During my Peace Corps service, I have had some awkward
non-american moments among all my American volunteer colleagues. When topics
like “tail-gating”, “beer pong” or some specific hot sauce that EVERYONE knows
about and miss and I awkwardly laugh along not quite understanding the context.
Or when sports seasons roll around and I don’t know that the super-bowl is not
the same thing as march madness, let alone the names or locations of the sports
teams. The thing that frustrates me is that it is not for lack of interest that
I don’t know these things, but because I HAVE NEVER LIVED HERE. There is
certain knowledge that is very much assumed when people meet me, a white girl
with an American accent serving in the Peace Corps. If I only knew what this
information was I could research it, just like I would do when I travel, to be
well informed about a country and it’s culture before I visit it, but NO ONE
TELLS YOU these things, there is no magic list called “things you would know if
you had grown up in the U.S.” (Although you can bet I have mentally compiled
one) Never again will I call Staples, Paperclips or think when college age boys
say they went “tail-gating” they were closely following behind someone’s
car…but all these things are learned through embarassing mishaps where my big mouth
does not help the situation but my ability to laugh at myself (learned from
being a foreigner all my life) has served me well.
The assumed knowledge people think I have (which I do not)
and other assumption people make when they look at me, which make me
uncomfortable have also been an important reminder my whole life that you
should not assume you know anything about a person just by looking at them.

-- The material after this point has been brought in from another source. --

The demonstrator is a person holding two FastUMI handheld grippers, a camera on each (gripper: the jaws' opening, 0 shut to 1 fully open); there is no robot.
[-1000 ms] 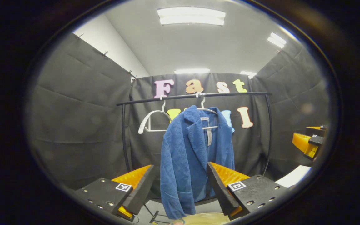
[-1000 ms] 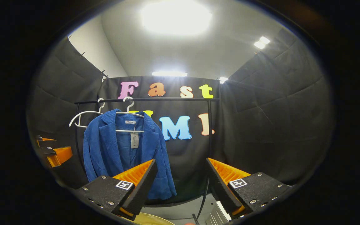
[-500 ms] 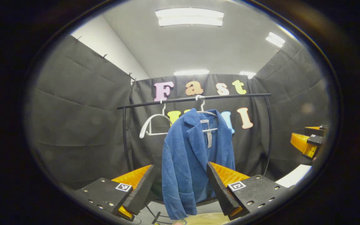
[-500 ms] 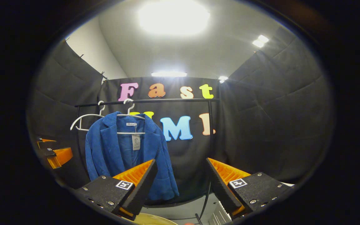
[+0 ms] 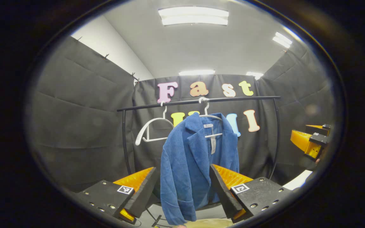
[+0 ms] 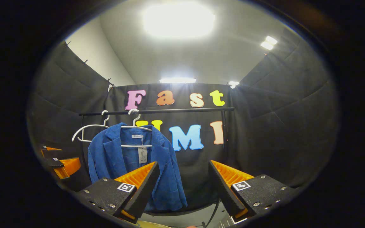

People are full of surprises. The world is becoming a smaller place. To serve
in Peace Corps you have to have American Citizenship, I think we often assume
we have all these cultural aspects in-common just because we all have American
Citizenship and joined the Peace Corps, diversity in Peace Corps and the
greater world, is not just skin color, religion, or sexuality, we all bring
different knowledge (and lack-thereof) to the table. I may have not grown up in
the United States but not every American nor Peace Corps volunteer did, and
even if they did, people have different family traditions, languages they speak
at home, practices they considered acceptable. So next time you are having a
discussion with a Peace Corps volunteer don’t assume they know the magic list
of things you think “any american would know” because we are all American and
we are all different and that is what makes us so special.